Exercise aim
Among the entries below, please repeat exactly and only the lines from the line containing "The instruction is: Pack" to the line containing "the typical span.", both lines included.

Dataset excerpts
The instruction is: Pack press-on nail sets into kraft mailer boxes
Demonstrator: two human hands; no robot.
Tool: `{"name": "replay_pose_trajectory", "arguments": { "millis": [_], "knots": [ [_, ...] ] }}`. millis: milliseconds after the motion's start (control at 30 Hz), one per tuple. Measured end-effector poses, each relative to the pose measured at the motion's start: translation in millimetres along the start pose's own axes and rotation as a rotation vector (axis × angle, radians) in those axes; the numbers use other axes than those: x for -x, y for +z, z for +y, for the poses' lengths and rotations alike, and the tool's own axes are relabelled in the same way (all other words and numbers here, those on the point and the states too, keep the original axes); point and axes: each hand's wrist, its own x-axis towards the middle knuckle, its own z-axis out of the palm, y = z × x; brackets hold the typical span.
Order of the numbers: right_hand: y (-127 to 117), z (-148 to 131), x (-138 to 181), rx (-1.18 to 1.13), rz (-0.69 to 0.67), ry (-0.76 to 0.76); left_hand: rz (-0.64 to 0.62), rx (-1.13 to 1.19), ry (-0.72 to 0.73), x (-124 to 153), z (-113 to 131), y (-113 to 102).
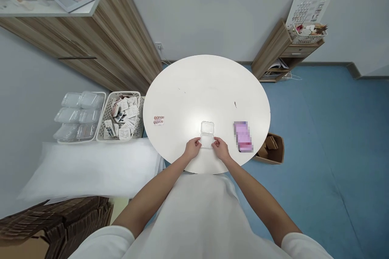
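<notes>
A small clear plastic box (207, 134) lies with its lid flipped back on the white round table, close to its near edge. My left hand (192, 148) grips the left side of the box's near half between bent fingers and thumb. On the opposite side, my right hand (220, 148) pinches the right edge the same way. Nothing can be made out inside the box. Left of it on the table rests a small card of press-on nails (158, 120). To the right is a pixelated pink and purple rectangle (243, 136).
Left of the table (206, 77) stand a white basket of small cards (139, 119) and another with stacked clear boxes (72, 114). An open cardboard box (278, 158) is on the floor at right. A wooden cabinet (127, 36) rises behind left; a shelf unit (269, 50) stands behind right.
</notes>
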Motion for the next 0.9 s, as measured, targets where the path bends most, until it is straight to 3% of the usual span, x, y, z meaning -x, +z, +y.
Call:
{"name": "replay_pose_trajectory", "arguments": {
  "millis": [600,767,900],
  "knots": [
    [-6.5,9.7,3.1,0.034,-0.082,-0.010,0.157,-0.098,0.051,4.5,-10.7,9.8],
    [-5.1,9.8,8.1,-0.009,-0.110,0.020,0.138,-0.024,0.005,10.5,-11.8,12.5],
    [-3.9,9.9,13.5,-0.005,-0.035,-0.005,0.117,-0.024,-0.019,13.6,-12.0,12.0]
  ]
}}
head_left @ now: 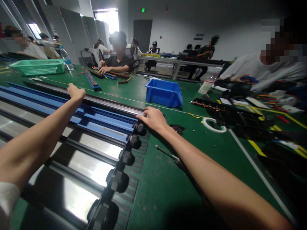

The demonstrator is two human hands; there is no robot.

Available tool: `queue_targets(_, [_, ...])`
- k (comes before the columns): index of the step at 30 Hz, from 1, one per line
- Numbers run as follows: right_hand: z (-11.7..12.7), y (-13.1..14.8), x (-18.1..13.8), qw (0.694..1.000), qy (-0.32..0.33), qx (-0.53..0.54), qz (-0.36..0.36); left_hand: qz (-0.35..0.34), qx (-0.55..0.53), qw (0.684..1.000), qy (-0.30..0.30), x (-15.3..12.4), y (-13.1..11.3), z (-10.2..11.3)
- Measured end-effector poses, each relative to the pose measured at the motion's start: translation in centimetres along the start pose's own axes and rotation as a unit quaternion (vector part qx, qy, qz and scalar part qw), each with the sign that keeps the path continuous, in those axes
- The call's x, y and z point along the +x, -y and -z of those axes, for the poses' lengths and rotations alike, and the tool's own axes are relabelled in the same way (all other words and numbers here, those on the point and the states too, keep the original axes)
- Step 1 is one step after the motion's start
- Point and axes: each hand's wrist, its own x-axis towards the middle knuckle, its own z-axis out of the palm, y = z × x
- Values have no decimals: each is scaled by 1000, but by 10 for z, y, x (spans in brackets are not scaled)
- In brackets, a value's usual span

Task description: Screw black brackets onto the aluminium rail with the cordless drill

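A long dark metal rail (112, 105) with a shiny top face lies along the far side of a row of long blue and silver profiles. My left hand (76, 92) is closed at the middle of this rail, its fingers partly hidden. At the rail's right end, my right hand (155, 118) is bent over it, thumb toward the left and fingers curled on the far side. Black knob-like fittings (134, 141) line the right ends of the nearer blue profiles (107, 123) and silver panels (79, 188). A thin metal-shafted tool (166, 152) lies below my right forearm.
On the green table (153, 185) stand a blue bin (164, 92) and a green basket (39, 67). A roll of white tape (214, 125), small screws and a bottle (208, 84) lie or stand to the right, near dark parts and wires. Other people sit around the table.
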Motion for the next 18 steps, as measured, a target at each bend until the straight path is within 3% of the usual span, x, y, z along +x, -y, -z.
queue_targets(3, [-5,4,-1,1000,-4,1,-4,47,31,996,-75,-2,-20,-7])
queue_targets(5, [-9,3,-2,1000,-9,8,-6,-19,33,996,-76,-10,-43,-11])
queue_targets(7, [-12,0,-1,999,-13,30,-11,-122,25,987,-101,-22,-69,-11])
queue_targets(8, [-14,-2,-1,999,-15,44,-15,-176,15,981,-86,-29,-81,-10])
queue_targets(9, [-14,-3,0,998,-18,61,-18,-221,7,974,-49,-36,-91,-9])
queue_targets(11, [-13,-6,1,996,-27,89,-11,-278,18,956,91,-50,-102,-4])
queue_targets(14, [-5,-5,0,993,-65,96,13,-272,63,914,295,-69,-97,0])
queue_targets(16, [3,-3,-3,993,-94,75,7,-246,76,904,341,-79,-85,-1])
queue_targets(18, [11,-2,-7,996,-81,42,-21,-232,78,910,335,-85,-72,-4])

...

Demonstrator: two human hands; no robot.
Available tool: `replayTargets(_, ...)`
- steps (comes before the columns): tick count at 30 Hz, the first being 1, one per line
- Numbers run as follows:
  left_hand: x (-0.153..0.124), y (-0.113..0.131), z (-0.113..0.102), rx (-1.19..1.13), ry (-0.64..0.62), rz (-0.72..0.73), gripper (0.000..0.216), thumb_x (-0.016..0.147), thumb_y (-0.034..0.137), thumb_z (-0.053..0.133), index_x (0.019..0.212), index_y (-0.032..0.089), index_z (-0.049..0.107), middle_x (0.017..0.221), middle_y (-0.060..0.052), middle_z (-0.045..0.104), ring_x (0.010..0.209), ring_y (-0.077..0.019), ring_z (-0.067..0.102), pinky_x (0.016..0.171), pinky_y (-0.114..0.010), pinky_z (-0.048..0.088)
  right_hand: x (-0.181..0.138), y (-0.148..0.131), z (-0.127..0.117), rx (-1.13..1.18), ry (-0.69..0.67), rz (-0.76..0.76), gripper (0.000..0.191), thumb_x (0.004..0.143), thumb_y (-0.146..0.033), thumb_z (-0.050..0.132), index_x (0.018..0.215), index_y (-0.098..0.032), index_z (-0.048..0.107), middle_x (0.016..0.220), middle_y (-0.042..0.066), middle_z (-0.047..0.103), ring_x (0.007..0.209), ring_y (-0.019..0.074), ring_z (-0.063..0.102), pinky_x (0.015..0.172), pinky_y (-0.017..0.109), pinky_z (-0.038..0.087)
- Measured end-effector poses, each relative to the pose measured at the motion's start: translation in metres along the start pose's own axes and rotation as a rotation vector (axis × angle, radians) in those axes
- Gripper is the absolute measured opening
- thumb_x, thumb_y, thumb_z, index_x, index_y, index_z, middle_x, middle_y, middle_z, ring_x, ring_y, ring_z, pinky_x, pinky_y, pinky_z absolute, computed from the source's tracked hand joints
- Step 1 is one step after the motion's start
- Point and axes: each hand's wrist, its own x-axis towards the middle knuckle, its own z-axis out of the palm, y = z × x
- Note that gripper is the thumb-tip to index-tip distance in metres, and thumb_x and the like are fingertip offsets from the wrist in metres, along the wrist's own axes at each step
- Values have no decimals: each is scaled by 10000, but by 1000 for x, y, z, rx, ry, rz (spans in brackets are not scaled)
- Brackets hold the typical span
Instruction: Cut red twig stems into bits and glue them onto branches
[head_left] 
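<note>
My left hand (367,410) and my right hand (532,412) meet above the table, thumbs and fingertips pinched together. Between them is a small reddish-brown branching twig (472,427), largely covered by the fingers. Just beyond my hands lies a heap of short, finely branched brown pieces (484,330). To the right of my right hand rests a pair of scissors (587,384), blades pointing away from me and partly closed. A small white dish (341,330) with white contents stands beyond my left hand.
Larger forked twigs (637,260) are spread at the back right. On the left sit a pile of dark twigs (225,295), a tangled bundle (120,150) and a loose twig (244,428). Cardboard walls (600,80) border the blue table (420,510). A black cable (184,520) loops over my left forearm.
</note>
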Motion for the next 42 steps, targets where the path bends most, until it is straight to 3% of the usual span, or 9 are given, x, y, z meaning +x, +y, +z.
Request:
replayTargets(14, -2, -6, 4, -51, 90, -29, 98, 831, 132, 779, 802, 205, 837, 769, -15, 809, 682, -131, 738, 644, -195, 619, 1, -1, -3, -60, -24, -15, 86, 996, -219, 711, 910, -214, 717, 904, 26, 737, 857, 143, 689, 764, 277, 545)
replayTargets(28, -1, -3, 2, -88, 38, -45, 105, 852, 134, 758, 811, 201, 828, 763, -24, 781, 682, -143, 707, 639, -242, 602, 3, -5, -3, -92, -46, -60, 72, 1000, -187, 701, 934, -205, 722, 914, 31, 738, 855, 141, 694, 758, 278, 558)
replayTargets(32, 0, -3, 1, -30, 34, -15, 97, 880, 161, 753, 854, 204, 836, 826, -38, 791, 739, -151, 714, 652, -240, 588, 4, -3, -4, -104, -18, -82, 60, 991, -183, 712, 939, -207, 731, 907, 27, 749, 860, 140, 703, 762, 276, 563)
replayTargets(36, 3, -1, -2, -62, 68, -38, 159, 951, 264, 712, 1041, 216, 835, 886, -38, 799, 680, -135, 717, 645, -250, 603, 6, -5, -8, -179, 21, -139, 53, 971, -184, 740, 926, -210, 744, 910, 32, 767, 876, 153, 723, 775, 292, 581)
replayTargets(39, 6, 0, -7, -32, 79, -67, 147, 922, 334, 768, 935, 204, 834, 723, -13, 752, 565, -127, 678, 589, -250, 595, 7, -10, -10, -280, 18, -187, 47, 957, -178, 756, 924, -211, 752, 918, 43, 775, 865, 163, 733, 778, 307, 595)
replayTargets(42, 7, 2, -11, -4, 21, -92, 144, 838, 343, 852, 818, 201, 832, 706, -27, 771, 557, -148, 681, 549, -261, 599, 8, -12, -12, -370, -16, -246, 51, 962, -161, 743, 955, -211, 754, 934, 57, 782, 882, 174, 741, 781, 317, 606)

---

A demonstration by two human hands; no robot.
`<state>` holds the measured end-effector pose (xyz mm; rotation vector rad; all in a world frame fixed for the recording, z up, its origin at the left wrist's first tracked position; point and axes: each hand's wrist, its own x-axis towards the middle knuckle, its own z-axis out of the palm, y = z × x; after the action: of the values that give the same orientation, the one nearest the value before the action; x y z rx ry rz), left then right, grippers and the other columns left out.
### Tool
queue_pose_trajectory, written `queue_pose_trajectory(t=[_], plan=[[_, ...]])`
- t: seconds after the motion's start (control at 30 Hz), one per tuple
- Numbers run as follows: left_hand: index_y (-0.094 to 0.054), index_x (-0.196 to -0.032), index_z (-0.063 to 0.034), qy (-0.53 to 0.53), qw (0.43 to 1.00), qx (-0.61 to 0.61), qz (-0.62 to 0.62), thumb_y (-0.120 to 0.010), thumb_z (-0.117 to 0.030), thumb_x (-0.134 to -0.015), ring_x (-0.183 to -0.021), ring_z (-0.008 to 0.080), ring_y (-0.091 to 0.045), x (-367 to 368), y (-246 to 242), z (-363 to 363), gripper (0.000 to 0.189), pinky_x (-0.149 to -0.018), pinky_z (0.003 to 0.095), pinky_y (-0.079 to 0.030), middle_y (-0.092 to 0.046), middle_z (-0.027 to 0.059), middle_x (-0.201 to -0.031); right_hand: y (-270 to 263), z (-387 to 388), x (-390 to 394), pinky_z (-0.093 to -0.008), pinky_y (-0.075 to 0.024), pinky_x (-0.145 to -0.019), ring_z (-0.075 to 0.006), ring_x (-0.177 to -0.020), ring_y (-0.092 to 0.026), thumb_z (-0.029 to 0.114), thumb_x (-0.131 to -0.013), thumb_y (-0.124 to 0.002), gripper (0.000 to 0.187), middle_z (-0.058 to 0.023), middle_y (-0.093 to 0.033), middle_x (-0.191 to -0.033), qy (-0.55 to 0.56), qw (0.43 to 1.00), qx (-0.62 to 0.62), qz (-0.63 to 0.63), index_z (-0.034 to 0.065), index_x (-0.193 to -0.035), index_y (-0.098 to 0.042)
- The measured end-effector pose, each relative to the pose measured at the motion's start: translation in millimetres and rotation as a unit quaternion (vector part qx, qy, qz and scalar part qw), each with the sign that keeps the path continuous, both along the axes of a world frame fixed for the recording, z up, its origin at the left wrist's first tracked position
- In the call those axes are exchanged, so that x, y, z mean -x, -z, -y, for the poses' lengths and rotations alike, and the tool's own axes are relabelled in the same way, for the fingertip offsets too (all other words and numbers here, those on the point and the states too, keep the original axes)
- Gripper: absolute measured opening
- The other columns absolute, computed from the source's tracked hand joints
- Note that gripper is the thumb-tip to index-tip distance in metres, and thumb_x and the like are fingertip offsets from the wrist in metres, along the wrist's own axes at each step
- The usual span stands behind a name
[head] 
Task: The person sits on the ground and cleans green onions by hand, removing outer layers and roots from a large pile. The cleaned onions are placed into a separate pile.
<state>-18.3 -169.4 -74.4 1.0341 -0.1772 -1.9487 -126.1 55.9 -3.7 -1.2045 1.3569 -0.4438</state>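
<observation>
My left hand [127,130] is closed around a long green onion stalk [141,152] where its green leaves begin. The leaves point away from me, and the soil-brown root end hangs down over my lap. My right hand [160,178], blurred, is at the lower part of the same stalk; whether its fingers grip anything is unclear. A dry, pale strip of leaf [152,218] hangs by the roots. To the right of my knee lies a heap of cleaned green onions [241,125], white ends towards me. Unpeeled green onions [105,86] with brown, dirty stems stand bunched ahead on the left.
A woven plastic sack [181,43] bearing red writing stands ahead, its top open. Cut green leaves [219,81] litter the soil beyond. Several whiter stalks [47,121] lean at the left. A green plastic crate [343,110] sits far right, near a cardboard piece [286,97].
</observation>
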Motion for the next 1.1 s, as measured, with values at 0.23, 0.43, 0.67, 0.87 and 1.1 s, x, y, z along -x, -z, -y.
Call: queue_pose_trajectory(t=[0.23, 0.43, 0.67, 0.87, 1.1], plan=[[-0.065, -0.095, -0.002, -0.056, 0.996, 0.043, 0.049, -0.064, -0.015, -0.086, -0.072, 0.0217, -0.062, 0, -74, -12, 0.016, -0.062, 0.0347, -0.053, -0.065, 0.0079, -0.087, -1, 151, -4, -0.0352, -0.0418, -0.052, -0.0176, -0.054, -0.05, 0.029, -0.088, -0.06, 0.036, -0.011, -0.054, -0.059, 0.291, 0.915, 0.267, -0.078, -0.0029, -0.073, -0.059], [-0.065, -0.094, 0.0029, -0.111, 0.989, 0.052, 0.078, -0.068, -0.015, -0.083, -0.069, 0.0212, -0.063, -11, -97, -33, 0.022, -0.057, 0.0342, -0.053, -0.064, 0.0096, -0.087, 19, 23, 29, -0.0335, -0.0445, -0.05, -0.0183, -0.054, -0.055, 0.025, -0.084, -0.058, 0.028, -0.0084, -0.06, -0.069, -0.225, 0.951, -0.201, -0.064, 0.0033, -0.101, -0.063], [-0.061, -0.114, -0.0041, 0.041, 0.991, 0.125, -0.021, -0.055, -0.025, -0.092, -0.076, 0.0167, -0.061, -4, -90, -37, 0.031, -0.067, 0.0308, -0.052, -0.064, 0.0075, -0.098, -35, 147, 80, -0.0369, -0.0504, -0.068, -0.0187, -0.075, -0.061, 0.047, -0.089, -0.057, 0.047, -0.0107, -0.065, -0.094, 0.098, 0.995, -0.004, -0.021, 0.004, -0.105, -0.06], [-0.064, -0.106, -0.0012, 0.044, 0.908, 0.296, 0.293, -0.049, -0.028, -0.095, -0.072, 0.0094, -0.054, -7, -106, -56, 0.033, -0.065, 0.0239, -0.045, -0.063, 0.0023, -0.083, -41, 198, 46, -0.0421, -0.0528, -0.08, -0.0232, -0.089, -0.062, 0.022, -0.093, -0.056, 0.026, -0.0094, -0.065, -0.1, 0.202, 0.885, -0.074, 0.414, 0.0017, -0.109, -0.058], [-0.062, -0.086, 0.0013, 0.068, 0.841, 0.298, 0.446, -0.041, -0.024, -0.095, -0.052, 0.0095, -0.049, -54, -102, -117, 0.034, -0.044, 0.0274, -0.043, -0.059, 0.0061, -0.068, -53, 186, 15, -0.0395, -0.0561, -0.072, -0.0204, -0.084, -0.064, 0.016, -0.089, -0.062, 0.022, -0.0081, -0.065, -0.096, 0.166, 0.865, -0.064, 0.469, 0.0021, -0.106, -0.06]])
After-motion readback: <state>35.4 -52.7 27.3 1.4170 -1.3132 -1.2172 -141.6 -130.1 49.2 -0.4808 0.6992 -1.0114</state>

The answer
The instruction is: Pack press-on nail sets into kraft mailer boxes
Demonstrator: two human hands; no robot.
Tool: `{"name": "replay_pose_trajectory", "arguments": { "millis": [_], "knots": [ [_, ...] ] }}`. millis: milliseconds after the motion's start (control at 30 Hz), one per tuple. Measured end-effector poses, each relative to the pose measured at the motion's start: translation in millimetres along the start pose's own axes and rotation as a rotation vector (axis × angle, radians) in those axes; the numbers use other axes than those: x for -x, y for +z, z for +y, for the poses' lengths and rotations alike, and the tool's own axes are relabelled in the same way (all other words and numbers here, those on the point and the states too, keep the original axes); point and axes: each hand's wrist, its own x-axis towards the middle knuckle, its own z-axis out of the palm, y = z × x; brackets hold the typical span.

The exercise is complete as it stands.